Flag debris in mass cytometry data.

Description

Detect events with low distance from 0 in protein space. This function aims for high specificity, but not high sensitivity: for Cleanet's purposes, it suffices to deplete debris, even if not all of it is eliminated.

Usage

filter_debris_cytof(
  df,
  cols,
  cols_plot = c("DNA1", "CD45"),
  cofactor = 5,
  threshold = 0.3
)

Arguments

df

A data frame containing protein expression data.

cols

Columns to use in analysis. It is recommended to use the same ones in the call to cleanet.

cols_plot

Two columns that are used for visual feedback.

cofactor

Parameter for arcsinh transformation used before computing distances. 5 is a good default for mass cytometry data.

threshold

Number between 0 and 1; distances are scaled between 0 and 1 and events whose distance to the origin is smaller than the threshold are flagged.

Value

A binary array with the same length as the number of rows in df. TRUE for debris, FALSE for everything else.

Examples

path <- system.file("extdata", "df_mdipa.csv", package="Cleanet")
df_mdipa <- read.csv(path, check.names=FALSE)
cols <- c("CD45", "CD123", "CD19", "CD11c", "CD16",
          "CD56", "CD294", "CD14", "CD3", "CD20",
          "CD66b", "CD38", "HLA-DR", "CD45RA",
          "DNA1", "DNA2")
is_debris <- filter_debris_cytof(df_mdipa, cols)
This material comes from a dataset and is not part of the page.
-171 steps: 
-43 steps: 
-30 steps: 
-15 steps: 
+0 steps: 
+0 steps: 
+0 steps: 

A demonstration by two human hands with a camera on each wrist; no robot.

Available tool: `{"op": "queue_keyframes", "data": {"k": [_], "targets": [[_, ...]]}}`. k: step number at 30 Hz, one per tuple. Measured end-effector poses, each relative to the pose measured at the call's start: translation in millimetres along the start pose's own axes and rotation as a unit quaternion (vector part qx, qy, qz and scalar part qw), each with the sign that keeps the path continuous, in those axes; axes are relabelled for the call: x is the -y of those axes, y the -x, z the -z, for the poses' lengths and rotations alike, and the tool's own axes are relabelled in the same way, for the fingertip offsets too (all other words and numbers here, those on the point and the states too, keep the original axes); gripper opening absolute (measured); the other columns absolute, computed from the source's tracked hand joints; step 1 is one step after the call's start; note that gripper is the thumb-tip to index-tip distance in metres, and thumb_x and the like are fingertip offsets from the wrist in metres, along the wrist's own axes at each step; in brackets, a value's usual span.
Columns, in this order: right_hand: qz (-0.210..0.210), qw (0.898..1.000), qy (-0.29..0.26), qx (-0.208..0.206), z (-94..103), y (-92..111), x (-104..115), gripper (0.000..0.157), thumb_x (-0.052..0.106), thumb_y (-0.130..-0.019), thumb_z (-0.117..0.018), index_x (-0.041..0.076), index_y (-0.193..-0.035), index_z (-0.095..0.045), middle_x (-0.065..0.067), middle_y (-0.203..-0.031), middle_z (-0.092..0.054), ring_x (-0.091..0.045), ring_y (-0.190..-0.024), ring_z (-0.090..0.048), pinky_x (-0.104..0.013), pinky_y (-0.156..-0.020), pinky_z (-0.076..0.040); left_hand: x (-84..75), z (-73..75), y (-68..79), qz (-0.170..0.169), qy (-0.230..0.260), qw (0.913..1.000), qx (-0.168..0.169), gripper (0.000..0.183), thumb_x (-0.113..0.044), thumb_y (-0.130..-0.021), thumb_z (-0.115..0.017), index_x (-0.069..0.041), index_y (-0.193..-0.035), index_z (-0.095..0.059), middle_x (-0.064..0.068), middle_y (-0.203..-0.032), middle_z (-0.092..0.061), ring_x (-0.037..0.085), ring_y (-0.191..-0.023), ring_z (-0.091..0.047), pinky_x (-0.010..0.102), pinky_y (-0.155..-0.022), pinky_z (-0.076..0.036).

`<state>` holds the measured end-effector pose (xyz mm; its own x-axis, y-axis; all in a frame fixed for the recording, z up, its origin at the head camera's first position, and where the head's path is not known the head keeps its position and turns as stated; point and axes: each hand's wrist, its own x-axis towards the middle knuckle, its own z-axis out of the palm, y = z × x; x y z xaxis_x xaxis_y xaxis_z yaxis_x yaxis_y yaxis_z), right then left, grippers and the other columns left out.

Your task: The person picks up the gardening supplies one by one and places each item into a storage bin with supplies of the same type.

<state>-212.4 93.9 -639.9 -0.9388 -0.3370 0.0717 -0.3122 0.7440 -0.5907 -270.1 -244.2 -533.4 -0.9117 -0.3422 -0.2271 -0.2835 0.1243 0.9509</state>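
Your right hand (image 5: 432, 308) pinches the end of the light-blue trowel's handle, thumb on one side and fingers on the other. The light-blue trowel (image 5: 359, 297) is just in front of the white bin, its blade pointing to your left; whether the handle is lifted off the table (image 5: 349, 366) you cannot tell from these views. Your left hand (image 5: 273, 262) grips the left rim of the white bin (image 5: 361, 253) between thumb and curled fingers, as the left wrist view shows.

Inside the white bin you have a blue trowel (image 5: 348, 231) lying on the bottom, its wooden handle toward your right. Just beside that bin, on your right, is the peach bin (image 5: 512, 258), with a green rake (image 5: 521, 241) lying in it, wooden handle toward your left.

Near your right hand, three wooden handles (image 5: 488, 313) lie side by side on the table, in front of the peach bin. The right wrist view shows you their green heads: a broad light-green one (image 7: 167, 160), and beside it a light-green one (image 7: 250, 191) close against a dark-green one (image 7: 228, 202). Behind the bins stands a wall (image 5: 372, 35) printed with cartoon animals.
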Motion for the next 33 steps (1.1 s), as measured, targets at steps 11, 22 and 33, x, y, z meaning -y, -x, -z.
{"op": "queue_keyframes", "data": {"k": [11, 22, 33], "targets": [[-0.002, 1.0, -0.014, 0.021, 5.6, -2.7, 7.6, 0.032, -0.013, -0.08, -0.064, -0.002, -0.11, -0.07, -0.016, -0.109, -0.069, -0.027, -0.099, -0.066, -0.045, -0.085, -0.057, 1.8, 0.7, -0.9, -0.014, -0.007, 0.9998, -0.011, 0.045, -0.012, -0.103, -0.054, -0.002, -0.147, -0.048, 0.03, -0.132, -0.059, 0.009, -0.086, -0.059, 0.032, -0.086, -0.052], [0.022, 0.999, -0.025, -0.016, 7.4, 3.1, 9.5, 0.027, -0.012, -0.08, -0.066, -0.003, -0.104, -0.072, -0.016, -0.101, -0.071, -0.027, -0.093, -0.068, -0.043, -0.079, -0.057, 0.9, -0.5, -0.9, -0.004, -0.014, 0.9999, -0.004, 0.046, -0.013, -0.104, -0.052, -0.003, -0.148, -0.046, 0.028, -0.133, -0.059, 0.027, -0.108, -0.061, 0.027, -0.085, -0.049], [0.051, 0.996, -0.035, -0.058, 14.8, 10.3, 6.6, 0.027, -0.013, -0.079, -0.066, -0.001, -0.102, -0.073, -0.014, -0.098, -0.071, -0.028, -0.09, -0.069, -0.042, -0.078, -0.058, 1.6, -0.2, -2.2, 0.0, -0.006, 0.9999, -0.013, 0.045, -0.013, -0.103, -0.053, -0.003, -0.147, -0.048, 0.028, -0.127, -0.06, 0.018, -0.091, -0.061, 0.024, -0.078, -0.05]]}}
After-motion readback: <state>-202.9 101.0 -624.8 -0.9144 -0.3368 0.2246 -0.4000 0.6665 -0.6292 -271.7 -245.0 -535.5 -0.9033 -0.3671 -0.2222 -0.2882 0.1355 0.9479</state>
Flag debris in flow cytometry data.

Description

Detect events in the lower left corner of FSC-A/SSC-A plots. This function aims for high specificity, but not high sensitivity: for Cleanet's purposes, it suffices to deplete debris, even if not all of it is eliminated.

Usage

filter_debris_flow(df, sum_max = 50000, cols = c("FSC-A", "SSC-A"))

Arguments

df

A data frame containing scattering channels and protein expression data.

sum_max

Numeric; events whose sum of FSC-A and SSC-A is smaller than this value are flagged.

cols

Names of columns to use. This function is intended for use with the area channel of forward and side scatter.

Value

A binary array with the same length as the number of rows in df. TRUE for debris, FALSE for everything else.